Wenn man schon nichts für die Opfer tun kann, wenigstens seine Stimme erheben und auf den Mord aufmerksam machen, lautete das Motto von Schütt. So ist er bis heute ein aktueller Mahner geblieben, der sich nicht scheut, allen mitzuteilen, sein Zug des Lebens habe viel mehr Bahnhöfe gesehen als es bei anderen Menschen der Fall gewesen ist. Er steht dazu, seine Stationen hießen einst Protestant, Katholik, DKP- Vorstandsmitglied.

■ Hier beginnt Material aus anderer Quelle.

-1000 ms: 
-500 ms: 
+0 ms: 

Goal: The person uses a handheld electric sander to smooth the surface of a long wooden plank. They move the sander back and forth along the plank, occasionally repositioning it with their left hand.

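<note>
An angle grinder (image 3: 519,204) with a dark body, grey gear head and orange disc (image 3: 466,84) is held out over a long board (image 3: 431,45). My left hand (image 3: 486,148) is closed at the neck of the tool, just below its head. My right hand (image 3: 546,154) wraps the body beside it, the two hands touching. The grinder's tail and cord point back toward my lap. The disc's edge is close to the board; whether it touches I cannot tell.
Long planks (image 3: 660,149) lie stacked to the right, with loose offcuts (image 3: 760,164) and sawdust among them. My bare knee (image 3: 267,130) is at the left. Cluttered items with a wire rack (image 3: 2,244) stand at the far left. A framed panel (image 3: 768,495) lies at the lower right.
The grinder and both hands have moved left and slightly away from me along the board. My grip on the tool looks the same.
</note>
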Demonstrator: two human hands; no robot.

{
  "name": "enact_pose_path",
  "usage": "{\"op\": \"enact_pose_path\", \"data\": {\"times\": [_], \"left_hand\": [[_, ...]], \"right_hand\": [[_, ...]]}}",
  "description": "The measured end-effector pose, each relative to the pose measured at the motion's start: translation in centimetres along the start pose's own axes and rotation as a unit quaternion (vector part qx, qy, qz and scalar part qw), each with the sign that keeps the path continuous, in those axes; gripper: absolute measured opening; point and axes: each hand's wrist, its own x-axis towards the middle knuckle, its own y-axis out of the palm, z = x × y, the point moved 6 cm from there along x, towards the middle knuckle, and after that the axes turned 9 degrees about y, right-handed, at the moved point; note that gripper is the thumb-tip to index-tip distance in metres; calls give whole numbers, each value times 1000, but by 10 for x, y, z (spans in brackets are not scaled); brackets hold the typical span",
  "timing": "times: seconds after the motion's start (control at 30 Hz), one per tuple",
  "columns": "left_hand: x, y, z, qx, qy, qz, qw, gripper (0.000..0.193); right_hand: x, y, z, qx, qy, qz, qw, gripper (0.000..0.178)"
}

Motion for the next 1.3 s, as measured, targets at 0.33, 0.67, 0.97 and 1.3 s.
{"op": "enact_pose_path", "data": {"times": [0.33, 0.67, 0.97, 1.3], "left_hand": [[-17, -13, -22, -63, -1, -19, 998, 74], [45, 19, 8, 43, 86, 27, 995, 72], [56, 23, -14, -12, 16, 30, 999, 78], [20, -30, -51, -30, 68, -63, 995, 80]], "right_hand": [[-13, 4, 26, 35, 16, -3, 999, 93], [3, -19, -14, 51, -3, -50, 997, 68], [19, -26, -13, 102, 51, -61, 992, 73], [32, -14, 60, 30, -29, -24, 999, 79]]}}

Er hat auch keine Hemmungen, allen mitzuteilen, die Geburt eines Tieres zeigt die Macht Gottes. Wer denkt denn heute überhaupt noch daran, wenn man sich im Supermarkt ein Hähnchen kauft?
Schütt tut auch kund, als er in der Heiligen Stadt Mekka auf einem Minarett sich befindet und von oben auf die Pilger schaut, kommt er sich vor wie damals als Kind auf dem Leuchtturm von Belum.

Man liest dieses Werk mit einer großen Faszination. Man ist auch beeindruckt darüber, wie offen der Autor sein bisheriges Leben preis gibt und er zur Gottesliebe und zur Liebe an Heimat und Natur steht.

Sein Stehen auf einem Minarett kann auch so vom Leser betrachtet werden: Schütt steht zwar über den Dingen, aber er ist niemals abgehoben. Er bleibt bodenständig. Das macht ihn so sympathisch. Er als Intellektueller, als Künstler steht über den Dingen und ist seiner Zeit voraus. Allerdings bleibt der Autor auf dem Teppich und schreibt nicht wie ein Oberlehrer, was der einzelne Mensch tun und/oder lassen soll. Jeder muss seine eigenen Lebensstationen bestimmen. Schütt ist auch so liberal, er gewährt jedem das Recht, die eigenen Lebensstationen zu er(fahren.)Von Volker-Taher Neef.

Das Buch „Von Basbeck am Moor über Moskau nach Mekka“ ist im Asendorfer Mut- Verlag erschienen und umfasst 424 Seiten. Im Buchhandel kostet das Werk von Peter Schütt 26,50 Euro.